O Brasil não deve contar tão cedo com uma lei sobre a proteção de dados pessoais. As controvérsias sobre o texto em discussão no Senado, o PLS 181/14, convenceram o relator a adiar uma proposta. E o texto do governo, um anteprojeto costurado há quatro anos, supostamente pronto, segue parado no Ministério da Justiça.

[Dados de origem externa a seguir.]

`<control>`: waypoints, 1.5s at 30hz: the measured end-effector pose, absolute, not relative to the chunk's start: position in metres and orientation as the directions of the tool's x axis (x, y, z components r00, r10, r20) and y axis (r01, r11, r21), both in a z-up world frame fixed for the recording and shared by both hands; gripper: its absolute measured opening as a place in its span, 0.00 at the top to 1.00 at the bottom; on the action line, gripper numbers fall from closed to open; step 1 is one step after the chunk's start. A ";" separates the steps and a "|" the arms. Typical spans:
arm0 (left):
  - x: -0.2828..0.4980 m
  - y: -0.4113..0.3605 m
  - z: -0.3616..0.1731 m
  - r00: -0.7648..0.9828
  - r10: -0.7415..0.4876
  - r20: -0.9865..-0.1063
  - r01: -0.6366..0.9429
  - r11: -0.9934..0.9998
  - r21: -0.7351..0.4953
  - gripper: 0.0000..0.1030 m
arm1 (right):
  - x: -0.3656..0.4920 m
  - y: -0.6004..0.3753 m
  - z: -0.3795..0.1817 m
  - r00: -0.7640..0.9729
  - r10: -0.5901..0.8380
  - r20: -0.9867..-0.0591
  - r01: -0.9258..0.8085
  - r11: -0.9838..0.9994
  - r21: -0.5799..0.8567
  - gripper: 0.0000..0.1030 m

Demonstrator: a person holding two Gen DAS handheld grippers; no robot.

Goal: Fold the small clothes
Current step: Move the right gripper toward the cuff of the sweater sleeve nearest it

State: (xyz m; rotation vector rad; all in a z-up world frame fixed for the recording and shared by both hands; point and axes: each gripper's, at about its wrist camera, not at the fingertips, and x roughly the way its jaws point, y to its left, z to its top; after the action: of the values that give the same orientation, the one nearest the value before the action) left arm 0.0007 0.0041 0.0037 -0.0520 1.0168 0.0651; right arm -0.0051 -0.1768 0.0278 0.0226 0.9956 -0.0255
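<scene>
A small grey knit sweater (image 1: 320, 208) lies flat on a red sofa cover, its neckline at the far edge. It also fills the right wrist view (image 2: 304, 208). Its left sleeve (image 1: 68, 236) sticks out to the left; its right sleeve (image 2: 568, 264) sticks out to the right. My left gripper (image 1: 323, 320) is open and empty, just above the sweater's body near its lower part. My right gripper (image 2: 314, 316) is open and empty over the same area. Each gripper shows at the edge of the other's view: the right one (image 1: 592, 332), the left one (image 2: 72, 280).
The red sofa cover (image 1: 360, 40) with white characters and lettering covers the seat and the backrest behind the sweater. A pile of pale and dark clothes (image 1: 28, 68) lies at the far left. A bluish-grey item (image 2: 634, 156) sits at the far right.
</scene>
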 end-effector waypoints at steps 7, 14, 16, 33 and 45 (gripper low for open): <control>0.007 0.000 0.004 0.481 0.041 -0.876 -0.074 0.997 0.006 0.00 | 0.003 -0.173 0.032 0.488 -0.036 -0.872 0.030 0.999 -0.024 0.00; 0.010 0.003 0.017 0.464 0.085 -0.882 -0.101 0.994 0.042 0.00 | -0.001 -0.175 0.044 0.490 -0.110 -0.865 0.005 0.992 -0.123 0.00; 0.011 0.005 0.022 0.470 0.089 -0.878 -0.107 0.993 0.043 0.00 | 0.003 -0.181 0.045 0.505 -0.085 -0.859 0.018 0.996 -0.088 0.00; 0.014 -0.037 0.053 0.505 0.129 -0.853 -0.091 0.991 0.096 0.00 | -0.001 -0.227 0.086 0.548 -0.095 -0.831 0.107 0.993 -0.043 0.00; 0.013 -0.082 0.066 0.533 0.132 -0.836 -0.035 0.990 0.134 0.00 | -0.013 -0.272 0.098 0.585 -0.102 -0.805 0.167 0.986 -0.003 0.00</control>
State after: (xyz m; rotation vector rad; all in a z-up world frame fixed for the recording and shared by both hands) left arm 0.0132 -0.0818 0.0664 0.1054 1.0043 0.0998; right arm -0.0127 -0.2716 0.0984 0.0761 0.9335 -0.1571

Nesta terça, uma dezena de convidados discutiram o tema no Senado Federal. Lá, o PLS 181/14 já contava até com posicionamento do relator, Aníbal Diniz (PT-AC), que recuou. “Temos muitos elementos para reestudar o projeto”, admitiu ele ao fim da reunião. Não surpreende. Embora muitos pontos de concordância tenham sido evidenciados, há problemas que levam a pedidos de “alteração substancial de todo o projeto”, como verbalizado pela Febraban.
Em geral, todos os convidados apontaram falhas na proposta. Desde a falta de clareza na definição do que são ‘dados pessoais’ – por exemplo, se o endereço IP entra (como proposto) ou não nessa definição. Pior ainda ficou a descrição do que seria o tratamento dos dados, afinal o ponto central de um projeto de lei que visa regular exatamente o uso das informações. Como explica a supervisora do Grupo de Ensino e Pesquisa em Inovação da FGV/SP, Mônica Steffen Rosina:
“Basicamente trata tudo como tratamento de dados. Se entendo o IP como dado e se tenho uma definição de tratamento que diz que tudo que é feito com aquele IP é tratamento, então tudo que se faz com o terminal que utilizo para acessar a Internet está sujeito à legislação. Em última instância, isso inviabiliza a oferta de determinados serviços para a população que hoje democratizam o acesso. Hoje temos e-mails gratuitos, buscas gratuitas, redes sociais que são gratuitas, e são gratuitas na medida em que parte do que ofereço em troca são dados.”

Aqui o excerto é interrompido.